**Problem description**
Nothing but a number should be given: the count of lines in the data that include the string "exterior".

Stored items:
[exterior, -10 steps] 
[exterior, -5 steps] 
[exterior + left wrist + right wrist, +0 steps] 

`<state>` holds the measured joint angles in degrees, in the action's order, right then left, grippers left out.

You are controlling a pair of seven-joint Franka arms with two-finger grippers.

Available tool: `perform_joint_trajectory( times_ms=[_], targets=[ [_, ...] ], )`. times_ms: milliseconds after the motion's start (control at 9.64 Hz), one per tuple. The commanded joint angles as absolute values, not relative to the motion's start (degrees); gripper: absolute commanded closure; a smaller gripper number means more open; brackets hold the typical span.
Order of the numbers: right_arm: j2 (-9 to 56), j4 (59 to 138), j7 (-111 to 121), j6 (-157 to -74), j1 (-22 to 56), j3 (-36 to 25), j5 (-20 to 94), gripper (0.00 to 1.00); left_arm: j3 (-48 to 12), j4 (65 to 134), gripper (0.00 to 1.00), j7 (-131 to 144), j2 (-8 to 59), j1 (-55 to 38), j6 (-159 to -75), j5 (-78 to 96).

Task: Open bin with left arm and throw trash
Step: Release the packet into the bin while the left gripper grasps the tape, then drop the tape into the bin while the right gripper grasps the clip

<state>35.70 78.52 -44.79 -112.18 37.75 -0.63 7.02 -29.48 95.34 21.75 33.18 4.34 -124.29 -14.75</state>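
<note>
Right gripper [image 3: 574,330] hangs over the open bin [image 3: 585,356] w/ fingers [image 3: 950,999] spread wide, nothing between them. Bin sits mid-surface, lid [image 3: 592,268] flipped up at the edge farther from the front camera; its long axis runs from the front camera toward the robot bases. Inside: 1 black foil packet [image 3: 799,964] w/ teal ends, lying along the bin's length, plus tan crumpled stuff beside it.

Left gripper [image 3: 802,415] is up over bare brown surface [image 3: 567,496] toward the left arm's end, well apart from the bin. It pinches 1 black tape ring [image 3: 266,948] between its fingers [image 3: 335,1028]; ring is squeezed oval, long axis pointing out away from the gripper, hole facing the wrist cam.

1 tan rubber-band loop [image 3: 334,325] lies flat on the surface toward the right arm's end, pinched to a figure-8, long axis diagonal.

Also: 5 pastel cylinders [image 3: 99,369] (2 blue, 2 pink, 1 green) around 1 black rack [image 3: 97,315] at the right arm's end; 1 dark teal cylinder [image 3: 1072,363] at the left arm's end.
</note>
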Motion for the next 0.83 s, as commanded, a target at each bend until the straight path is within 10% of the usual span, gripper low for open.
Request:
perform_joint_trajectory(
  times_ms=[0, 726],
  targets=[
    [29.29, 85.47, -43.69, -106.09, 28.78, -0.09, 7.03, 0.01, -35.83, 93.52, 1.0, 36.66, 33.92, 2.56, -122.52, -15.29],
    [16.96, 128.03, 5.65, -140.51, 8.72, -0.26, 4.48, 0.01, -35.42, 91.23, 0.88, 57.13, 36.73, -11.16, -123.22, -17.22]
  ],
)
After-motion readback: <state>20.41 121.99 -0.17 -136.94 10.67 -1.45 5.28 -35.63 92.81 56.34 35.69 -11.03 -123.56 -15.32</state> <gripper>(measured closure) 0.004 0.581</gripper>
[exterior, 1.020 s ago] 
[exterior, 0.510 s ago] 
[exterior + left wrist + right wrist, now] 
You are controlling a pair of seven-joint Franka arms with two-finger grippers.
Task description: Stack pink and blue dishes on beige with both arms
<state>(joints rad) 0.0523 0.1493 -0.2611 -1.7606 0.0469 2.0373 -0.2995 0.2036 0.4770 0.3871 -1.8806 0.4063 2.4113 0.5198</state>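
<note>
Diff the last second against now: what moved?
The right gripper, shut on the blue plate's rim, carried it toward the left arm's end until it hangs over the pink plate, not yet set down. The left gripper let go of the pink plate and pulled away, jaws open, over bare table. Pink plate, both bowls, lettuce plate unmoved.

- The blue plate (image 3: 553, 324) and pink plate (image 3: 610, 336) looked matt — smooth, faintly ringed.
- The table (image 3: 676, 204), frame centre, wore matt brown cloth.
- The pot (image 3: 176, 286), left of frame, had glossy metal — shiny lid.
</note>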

**Reply**
6